Aim of the exercise:
From the data below, set down exactly the lines between the one holding "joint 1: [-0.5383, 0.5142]" and the one holding "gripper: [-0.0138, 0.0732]", inclusive, and no others.
━━ Information supplied ━━
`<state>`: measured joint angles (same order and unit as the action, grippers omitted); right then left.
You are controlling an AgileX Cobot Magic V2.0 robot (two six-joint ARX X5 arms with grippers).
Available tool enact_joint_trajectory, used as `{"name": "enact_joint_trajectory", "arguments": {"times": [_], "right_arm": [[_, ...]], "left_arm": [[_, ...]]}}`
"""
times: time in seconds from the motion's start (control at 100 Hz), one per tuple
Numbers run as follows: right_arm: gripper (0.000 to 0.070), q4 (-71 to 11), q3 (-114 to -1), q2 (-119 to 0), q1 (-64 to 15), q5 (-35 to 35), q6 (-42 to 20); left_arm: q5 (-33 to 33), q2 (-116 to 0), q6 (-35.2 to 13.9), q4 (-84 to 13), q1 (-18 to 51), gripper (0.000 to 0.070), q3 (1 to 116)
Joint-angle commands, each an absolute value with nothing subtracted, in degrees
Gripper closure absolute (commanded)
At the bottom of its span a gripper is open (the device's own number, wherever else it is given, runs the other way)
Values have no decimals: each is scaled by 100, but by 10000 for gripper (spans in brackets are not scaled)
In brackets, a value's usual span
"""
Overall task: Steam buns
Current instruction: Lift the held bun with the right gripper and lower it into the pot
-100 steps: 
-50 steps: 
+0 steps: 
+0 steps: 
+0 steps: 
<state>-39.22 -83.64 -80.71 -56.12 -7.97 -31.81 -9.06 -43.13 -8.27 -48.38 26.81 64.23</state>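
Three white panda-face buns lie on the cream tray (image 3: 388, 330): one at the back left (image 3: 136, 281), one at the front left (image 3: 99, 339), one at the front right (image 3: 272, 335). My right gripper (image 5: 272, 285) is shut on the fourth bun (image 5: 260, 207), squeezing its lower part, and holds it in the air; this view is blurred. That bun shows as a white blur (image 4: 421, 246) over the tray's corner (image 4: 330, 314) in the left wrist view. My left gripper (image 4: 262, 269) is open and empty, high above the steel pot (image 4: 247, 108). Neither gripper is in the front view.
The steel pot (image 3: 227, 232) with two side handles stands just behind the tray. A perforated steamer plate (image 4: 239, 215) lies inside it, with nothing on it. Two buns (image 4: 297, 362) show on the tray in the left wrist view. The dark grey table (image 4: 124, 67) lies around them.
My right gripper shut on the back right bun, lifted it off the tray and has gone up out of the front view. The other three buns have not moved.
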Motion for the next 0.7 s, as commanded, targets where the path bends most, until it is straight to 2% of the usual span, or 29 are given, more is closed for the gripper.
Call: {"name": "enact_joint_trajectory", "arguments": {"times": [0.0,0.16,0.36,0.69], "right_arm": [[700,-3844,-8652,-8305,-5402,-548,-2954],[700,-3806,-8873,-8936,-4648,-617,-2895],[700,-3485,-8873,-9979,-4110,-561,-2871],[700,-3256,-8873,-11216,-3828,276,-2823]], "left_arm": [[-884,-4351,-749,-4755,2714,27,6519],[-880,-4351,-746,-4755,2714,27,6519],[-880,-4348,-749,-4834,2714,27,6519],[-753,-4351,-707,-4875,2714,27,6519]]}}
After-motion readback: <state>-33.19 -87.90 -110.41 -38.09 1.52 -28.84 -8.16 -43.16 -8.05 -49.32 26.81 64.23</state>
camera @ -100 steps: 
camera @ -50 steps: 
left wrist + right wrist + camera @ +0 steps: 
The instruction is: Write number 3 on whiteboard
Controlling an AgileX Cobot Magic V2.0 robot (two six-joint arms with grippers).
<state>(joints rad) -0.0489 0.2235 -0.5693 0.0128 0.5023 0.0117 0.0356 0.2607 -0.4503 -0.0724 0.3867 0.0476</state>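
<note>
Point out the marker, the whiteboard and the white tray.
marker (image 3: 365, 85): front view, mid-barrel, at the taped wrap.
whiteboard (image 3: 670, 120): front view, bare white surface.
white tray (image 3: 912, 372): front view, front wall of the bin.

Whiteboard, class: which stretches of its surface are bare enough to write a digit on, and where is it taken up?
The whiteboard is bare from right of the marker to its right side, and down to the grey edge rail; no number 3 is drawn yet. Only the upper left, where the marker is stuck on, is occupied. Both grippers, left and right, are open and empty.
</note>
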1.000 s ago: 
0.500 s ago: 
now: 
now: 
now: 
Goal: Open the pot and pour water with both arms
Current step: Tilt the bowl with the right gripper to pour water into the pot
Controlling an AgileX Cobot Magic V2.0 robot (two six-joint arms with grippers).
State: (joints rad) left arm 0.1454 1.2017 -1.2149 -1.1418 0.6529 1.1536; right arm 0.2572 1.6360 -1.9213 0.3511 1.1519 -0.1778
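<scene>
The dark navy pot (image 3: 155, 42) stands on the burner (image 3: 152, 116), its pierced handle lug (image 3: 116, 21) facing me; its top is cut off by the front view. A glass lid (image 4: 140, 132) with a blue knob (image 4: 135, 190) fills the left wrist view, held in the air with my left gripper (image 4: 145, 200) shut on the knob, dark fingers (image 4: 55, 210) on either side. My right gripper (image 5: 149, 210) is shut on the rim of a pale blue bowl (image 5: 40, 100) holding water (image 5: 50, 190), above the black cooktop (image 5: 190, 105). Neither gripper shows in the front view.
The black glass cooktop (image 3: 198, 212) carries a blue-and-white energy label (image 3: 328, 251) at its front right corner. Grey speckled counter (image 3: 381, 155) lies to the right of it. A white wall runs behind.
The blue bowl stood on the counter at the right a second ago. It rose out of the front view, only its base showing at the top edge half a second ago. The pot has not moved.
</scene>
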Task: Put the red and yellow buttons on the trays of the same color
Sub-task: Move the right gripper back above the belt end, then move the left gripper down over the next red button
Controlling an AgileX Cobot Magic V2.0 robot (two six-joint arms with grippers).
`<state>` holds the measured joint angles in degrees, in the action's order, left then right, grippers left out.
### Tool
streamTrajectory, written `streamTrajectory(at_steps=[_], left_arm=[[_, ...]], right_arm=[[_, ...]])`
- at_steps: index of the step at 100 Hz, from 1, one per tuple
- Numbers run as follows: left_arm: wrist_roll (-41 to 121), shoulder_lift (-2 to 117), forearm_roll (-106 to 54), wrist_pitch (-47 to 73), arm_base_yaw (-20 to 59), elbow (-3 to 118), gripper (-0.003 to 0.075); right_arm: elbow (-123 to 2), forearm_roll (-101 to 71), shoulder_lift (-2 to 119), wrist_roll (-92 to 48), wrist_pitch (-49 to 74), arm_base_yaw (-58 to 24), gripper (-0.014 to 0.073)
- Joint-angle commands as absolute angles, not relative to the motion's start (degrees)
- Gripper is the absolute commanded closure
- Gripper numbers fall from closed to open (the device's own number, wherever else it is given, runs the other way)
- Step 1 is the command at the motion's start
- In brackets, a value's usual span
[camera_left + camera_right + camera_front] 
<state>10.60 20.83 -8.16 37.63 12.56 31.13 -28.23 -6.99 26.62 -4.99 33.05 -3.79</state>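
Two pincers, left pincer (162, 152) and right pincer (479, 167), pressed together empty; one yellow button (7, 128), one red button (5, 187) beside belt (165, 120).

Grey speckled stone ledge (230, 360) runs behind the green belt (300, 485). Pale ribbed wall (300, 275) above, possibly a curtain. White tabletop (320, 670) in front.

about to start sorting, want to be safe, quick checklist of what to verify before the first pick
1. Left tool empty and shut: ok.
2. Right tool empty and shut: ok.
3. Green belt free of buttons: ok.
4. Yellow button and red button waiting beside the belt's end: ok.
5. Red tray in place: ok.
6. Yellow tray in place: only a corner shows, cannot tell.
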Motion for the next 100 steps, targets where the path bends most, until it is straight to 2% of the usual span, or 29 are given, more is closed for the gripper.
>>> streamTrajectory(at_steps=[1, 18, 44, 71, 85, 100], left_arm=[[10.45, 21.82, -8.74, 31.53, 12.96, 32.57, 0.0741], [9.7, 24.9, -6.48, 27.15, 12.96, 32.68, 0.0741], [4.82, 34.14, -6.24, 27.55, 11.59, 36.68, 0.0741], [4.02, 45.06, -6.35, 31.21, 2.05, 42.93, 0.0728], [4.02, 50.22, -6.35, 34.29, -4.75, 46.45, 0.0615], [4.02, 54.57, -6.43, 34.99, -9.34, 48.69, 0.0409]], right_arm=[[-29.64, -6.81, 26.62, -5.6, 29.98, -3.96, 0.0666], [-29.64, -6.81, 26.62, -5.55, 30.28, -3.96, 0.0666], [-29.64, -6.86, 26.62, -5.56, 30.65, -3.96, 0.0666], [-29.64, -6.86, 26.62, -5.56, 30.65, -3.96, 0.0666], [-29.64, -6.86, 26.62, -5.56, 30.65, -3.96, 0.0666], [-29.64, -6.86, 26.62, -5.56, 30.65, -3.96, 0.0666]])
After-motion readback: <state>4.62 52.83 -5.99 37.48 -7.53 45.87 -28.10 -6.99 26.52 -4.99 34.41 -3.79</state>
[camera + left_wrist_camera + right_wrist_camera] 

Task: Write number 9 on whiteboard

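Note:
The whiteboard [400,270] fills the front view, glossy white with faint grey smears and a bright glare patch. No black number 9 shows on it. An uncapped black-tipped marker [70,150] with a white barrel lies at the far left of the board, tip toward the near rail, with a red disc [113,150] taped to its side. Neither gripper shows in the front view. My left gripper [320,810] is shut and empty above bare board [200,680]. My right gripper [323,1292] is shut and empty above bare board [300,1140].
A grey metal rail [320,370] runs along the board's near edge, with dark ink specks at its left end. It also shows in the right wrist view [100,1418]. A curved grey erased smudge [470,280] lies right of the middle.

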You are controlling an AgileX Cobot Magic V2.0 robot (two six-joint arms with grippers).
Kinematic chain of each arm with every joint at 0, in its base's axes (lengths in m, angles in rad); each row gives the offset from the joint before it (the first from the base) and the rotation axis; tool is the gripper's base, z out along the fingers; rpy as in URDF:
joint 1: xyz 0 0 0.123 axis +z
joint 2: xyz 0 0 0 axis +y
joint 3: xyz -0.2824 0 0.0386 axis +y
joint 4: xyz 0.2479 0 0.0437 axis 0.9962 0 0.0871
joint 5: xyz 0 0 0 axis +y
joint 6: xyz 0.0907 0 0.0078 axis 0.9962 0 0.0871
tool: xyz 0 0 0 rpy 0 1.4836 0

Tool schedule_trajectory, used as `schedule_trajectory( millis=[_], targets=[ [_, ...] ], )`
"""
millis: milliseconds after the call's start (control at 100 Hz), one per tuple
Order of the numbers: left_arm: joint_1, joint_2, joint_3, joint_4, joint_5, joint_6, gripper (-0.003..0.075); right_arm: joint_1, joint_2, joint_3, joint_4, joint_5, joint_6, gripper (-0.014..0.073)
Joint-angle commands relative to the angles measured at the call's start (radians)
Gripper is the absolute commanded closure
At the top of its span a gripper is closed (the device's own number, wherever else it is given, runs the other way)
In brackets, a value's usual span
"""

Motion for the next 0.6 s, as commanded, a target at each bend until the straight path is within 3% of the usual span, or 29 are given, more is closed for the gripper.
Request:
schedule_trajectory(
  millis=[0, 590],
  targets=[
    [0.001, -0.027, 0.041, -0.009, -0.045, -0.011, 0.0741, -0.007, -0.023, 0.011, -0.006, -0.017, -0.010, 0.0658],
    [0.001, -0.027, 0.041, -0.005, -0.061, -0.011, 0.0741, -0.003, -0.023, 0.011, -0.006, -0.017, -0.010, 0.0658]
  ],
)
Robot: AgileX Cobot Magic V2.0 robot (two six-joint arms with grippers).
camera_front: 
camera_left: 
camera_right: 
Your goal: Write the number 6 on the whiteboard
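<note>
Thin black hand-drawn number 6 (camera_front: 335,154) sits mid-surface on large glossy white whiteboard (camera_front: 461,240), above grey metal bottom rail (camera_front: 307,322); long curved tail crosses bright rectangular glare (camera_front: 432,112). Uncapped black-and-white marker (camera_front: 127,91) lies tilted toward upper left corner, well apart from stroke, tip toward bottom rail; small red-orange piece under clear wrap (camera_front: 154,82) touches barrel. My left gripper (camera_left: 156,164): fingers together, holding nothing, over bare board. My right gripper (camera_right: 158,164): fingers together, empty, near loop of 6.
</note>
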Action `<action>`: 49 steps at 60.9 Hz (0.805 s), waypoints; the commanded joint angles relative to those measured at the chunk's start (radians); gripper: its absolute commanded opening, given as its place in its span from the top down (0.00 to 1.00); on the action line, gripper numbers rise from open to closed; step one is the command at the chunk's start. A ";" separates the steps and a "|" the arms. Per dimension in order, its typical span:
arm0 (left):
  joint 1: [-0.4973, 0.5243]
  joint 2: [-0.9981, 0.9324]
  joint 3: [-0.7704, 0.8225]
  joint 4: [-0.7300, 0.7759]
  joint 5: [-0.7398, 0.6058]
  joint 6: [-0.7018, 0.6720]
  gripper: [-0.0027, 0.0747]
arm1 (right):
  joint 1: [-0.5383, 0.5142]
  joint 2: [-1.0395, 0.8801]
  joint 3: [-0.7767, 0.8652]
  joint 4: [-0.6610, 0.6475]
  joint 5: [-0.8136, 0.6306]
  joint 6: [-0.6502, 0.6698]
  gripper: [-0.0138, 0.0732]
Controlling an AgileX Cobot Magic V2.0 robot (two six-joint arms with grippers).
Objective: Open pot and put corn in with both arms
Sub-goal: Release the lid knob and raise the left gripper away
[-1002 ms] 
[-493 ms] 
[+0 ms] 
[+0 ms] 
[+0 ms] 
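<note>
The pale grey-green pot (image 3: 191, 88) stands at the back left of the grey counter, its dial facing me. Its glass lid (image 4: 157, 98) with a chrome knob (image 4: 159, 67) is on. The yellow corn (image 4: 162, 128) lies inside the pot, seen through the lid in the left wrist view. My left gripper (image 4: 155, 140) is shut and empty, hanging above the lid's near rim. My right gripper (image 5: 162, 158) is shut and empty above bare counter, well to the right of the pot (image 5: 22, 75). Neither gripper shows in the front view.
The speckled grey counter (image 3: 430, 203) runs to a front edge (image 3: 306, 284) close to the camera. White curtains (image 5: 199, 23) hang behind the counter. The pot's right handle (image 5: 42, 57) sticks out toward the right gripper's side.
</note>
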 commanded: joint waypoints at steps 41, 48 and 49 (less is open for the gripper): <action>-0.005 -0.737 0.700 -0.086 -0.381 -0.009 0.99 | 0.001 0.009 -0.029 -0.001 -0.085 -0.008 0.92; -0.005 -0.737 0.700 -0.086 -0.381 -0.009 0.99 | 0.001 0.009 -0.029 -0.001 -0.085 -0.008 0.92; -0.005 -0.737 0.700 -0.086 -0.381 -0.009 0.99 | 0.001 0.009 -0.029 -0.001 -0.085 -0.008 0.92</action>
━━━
Result:
  joint 1: [-0.5383, 0.5142]
  joint 2: [-1.0395, 0.8801]
  joint 3: [-0.7767, 0.8652]
  joint 4: [-0.6610, 0.6475]
  joint 5: [-0.8136, 0.6306]
  joint 6: [-0.6502, 0.6698]
  gripper: [-0.0138, 0.0732]

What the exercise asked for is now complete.